More than 300,000 troops were evacuated from Dunkirk
and the surrounding beaches in May and June 1940.
At the time the British Prime Minister Winston Churchill said it was
"a miracle of deliverance".
Dunkirk writer David J. Knowles explains what happened.
"A miracle" - is the best description of what happened at Dunkirk in May and June 1940.
Hundreds of thousands of troops were rescued from the jaws of the relentless German advance in the nick of time.
The troops were desperately needed back on the home shores to help defend against being invaded ourselves.
They were rescued from the harbour and beaches near to Dunkirk by a curious assembly of many different types of craft.
Many of the little ships, such as motor yachts, fishing boats and all manor of other such craft, were privately owned.
German forces underestimated
Although a large number of these ships were taken across the channel by navy personnel -
many were also taken over by their owners and other civilians,
all eager to help in what had become a catastrophe.
The British, French and Belgium governments had seriously underestimated the strength of the German forces in their equipment, transport and fire power - which was far superior to much of our outdated armoury.
Consequently the British Expeditionary Force, as well as the French and Belgian forces, found themselves defending positions against overwhelming odds.
Before long, with the Germans effectively cutting off nearly all of the escape routes to the channel, the BEF found itself desperately retreating to the harbour and beaches of Dunkirk.
Vice Admiral Ramsay - who was in charge of Operation Dynamo - had sent destroyers and transport ships to evacuate the troops, but they only expected to have time to lift off about 30,000 troops.

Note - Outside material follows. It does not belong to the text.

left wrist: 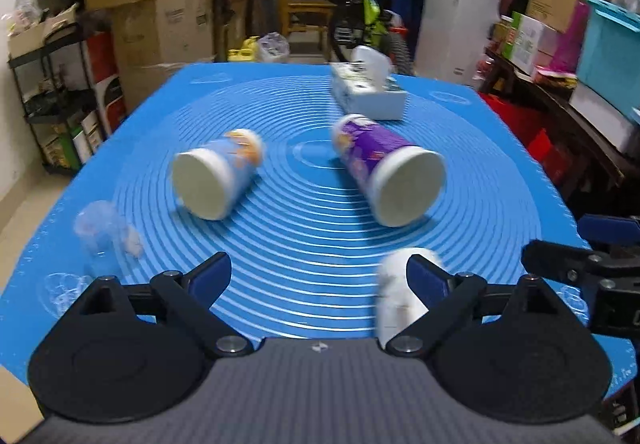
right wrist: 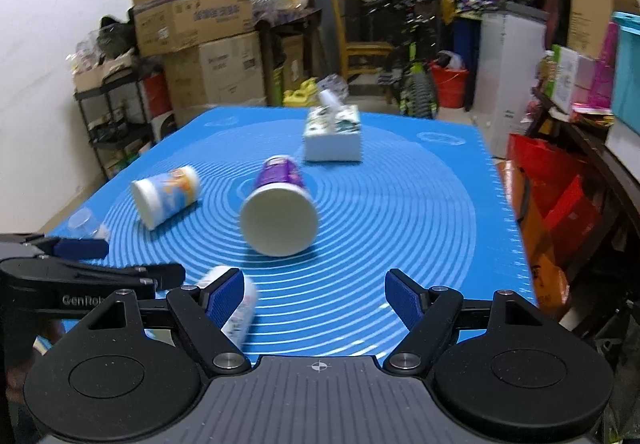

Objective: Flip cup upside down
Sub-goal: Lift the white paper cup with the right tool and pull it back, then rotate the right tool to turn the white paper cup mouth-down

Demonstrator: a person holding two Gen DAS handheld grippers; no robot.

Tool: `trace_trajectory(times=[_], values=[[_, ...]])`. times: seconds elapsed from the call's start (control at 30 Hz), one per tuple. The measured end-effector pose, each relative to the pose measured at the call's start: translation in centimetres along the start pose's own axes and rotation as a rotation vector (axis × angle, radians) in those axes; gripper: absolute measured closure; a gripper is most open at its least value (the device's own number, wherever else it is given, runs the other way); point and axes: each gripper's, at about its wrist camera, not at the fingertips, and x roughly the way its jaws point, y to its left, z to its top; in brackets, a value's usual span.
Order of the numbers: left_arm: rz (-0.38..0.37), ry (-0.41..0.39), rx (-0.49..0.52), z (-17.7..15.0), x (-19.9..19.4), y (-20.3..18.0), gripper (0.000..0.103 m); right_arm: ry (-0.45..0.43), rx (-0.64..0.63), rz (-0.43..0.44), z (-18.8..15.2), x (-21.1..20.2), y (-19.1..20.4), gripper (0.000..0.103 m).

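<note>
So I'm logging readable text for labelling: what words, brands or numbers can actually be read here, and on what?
"GenRob", cut off at the edge: on the left claw body, seen from the right wrist.
Cardboard boxes: printing too blurred to read.
Purple cup, blue-and-orange cup, tissue box: print too blurred.
Blue mat: corner logos unreadable.

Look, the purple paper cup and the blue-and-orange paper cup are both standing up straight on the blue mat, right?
Not quite. The purple paper cup and the blue-and-orange paper cup are both on the blue mat, but lying on their sides, not standing. The right wrist view shows it.
</note>
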Motion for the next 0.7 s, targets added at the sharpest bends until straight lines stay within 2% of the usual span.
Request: trace_trajectory(times=[0.3,0.53,0.63,0.67,0.7], values=[[0.072,0.028,-0.013,-0.5,1.6,4.2,0.009,0.199,-0.018,0.103,3.0,5.2,3.4,0.022],[0.083,0.050,-0.030,-0.8,2.6,6.4,0.009,0.431,0.035,0.158,4.2,10.4,4.6,0.022],[0.076,0.054,-0.041,-1.0,2.6,7.0,0.009,0.496,0.061,0.152,4.1,12.1,5.0,0.023],[0.075,0.052,-0.040,-1.1,2.6,7.0,0.009,0.516,0.066,0.153,4.1,12.6,5.0,0.024],[0.074,0.052,-0.037,-1.1,2.6,7.0,0.009,0.540,0.068,0.154,4.1,13.0,5.1,0.030]])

However, before long, the harbour became partially blocked by ships sunk in consistent attacks from enemy aircraft. It became necessary to take the troops off the nearby beaches as well - something that was thought to be an almost impossible task because of shallow water.
Seemed like a victory
This is when the little ships came to play their part.
A variety of motor boats, fishing smacks, trawlers, lifeboats,
paddle steamers and many other types of craft came over the channel to assist in the escape.
They mainly ferried the troops from the beaches to the destroyers laying offshore - but thousands of troops came all the way back to England in some of these boats.
The escape captured the minds and hearts of the British people at a time when it looked probable that we too would soon be invaded.
It seemed like a victory in just getting the troops back - over a third of a million of them - to fight another day.